LXD attempts to present a consistent environment to all containers it runs.

The exact environment will differ slightly based on kernel features and user configuration, but otherwise, it is identical for all containers.

File system

LXD assumes that any image it uses to create a new container comes with at least the following root-level directories:

  • /dev (empty)

  • /proc (empty)

  • /sbin/init (executable)

  • /sys (empty)

Devices

LXD containers have a minimal and ephemeral /dev based on a tmpfs file system. Since this is a tmpfs and not a devtmpfs file system, device nodes appear only if manually created.

The following standard set of device nodes is set up automatically:

  • /dev/console

  • /dev/fd

  • /dev/full

  • /dev/log

  • /dev/null

  • /dev/ptmx

  • /dev/random

  • /dev/stdin

  • /dev/stderr

  • /dev/stdout

  • /dev/tty

  • /dev/urandom

  • /dev/zero

In addition to the standard set of devices, the following devices are also set up for convenience:

  • /dev/fuse

  • /dev/net/tun

  • /dev/mqueue

Network

LXD containers may have any number of network devices attached to them. The naming for those (unless overridden by the user) is ethX, where X is an incrementing number.

Container-to-host communication

LXD sets up a socket at /dev/lxd/sock that the root user in the container can use to communicate with LXD on the host.

See Communication between instance and host for the API documentation.

Mounts

The following mounts are set up by default:

  • /proc (proc)

  • /sys (sysfs)

  • /sys/fs/cgroup/* (cgroupfs) (only on kernels that lack cgroup namespace support)

If they are present on the host, the following paths will also automatically be mounted:

  • /proc/sys/fs/binfmt_misc

  • /sys/firmware/efi/efivars

  • /sys/fs/fuse/connections

  • /sys/fs/pstore

  • /sys/kernel/debug

  • /sys/kernel/security

The reason for passing all of those paths is that legacy init systems require them to be mounted, or be mountable, inside the container.

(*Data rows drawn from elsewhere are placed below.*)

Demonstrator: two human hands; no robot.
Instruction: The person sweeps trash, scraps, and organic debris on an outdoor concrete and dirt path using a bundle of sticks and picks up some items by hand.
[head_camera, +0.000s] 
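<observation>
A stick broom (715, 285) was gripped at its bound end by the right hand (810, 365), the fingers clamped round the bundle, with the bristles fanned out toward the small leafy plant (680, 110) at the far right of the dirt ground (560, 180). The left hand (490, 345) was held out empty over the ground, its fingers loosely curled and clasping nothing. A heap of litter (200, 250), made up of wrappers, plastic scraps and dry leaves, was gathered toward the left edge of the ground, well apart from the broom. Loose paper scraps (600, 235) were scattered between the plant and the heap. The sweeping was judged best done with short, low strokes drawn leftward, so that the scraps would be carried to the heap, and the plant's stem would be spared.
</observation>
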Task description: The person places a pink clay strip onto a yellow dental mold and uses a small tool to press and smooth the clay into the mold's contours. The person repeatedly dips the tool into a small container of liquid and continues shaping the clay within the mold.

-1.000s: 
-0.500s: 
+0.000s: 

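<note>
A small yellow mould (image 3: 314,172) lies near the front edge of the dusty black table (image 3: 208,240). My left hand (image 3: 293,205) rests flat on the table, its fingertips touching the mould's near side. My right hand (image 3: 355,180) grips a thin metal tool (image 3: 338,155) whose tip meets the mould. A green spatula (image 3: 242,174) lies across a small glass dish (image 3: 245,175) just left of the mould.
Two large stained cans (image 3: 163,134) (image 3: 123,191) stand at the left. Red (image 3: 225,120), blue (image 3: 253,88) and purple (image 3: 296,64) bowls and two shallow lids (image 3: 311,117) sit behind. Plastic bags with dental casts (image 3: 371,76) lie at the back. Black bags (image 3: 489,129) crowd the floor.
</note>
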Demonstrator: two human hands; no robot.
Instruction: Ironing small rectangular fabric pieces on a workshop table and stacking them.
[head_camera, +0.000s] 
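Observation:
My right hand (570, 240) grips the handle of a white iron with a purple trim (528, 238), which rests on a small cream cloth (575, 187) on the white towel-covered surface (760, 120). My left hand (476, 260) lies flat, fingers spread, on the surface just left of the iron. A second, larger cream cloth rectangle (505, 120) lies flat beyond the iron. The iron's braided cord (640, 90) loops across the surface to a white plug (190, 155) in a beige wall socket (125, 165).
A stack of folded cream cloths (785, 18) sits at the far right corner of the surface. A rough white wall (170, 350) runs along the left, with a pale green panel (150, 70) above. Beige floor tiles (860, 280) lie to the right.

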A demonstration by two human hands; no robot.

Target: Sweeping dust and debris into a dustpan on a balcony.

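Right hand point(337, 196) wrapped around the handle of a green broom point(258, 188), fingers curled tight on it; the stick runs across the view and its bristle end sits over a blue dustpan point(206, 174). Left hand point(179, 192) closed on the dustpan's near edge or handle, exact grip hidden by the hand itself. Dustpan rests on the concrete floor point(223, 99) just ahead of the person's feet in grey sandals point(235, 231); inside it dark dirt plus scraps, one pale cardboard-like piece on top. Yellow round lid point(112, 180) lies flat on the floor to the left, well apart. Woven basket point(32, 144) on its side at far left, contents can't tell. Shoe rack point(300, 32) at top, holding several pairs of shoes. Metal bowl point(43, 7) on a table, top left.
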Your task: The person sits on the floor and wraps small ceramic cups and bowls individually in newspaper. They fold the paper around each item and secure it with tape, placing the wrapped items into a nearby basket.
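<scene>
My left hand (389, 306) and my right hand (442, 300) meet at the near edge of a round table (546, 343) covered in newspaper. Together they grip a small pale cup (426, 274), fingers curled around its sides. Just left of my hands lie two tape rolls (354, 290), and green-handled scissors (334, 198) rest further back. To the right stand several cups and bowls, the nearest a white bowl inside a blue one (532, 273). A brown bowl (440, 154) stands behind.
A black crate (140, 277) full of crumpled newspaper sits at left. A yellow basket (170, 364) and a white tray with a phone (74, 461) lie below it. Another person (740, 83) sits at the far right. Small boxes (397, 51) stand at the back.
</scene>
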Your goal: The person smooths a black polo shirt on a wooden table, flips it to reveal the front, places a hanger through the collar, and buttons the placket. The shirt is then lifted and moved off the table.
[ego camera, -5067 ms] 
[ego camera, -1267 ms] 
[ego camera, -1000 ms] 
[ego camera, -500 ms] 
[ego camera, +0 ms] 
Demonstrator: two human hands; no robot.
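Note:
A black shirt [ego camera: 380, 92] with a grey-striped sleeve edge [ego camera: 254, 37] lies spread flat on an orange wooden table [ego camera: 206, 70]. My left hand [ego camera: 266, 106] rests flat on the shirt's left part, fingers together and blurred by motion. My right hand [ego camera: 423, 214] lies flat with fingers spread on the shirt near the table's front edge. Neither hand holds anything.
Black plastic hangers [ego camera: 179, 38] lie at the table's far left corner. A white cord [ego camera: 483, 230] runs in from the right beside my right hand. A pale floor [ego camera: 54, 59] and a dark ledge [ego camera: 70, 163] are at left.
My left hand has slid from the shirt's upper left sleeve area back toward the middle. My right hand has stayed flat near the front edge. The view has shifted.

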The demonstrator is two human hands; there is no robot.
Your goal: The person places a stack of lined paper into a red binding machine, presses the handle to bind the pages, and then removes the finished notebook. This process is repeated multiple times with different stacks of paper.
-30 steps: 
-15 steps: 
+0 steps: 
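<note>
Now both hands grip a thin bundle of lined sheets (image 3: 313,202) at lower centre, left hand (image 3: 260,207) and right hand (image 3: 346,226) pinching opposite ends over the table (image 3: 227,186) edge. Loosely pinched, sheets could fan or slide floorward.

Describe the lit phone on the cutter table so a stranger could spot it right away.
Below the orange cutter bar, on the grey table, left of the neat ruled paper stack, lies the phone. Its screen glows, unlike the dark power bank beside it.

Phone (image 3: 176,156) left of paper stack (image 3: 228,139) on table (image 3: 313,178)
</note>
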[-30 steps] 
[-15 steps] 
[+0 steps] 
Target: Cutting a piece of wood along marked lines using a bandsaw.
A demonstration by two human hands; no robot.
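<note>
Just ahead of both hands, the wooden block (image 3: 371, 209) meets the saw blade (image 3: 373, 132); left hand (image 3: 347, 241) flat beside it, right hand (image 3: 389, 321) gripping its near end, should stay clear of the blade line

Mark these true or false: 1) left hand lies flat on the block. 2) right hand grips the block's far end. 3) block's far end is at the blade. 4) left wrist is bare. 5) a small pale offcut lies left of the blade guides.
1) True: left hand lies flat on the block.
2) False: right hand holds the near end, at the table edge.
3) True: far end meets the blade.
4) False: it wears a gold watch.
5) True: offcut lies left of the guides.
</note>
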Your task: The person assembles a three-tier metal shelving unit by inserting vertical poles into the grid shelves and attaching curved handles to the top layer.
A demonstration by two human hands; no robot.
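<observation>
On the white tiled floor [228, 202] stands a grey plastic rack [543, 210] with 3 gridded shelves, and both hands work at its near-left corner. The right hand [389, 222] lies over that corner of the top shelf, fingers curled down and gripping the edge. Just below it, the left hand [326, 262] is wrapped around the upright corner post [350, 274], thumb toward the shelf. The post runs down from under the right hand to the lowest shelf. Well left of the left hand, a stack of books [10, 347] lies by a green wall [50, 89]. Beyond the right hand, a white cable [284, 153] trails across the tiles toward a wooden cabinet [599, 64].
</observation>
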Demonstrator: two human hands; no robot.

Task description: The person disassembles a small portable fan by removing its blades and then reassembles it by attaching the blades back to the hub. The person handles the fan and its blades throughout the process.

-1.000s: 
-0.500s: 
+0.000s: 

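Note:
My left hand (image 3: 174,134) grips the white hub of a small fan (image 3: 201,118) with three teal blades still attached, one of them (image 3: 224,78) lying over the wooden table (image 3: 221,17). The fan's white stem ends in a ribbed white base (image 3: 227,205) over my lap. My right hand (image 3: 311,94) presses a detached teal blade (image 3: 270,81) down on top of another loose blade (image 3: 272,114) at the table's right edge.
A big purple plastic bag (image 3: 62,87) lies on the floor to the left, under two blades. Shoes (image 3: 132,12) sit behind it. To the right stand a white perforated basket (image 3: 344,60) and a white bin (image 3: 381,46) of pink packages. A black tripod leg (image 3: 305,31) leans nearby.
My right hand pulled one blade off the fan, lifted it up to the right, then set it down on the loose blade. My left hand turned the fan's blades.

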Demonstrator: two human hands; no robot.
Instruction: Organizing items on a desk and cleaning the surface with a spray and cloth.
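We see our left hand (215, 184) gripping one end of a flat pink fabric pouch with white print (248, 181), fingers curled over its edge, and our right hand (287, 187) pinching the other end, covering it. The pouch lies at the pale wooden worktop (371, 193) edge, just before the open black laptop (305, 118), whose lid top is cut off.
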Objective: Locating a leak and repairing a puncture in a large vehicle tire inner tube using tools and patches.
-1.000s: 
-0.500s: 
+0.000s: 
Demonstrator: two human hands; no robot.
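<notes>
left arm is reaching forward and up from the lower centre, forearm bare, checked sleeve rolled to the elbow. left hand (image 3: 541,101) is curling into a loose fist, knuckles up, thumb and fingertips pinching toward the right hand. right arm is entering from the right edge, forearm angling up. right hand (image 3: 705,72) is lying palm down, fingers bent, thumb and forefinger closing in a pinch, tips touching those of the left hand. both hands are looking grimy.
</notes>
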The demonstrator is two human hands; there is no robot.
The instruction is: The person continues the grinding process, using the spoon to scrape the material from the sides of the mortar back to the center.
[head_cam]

The majority of those paths will not be writable (or even readable) from inside an unprivileged container. In privileged containers, they will be blocked by the AppArmor policy.

LXCFS

If LXCFS is present on the host, it is automatically set up for the container.

This normally results in a number of /proc files being overridden through bind-mounts. On older kernels, a virtual version of /sys/fs/cgroup might also be set up by LXCFS.

PID1

LXD spawns whatever is located at /sbin/init as the initial process of the container (PID 1). This binary should act as a proper init system, including handling re-parented processes.

LXD’s communication with PID1 in the container is limited to two signals:

  • SIGINT to trigger a reboot of the container

  • SIGPWR (or alternatively SIGRTMIN+3) to trigger a clean shutdown of the container

The initial environment of PID1 is blank except for container=lxc, which can be used by the init system to detect the runtime.

All file descriptors above the default three are closed prior to PID1 being spawned.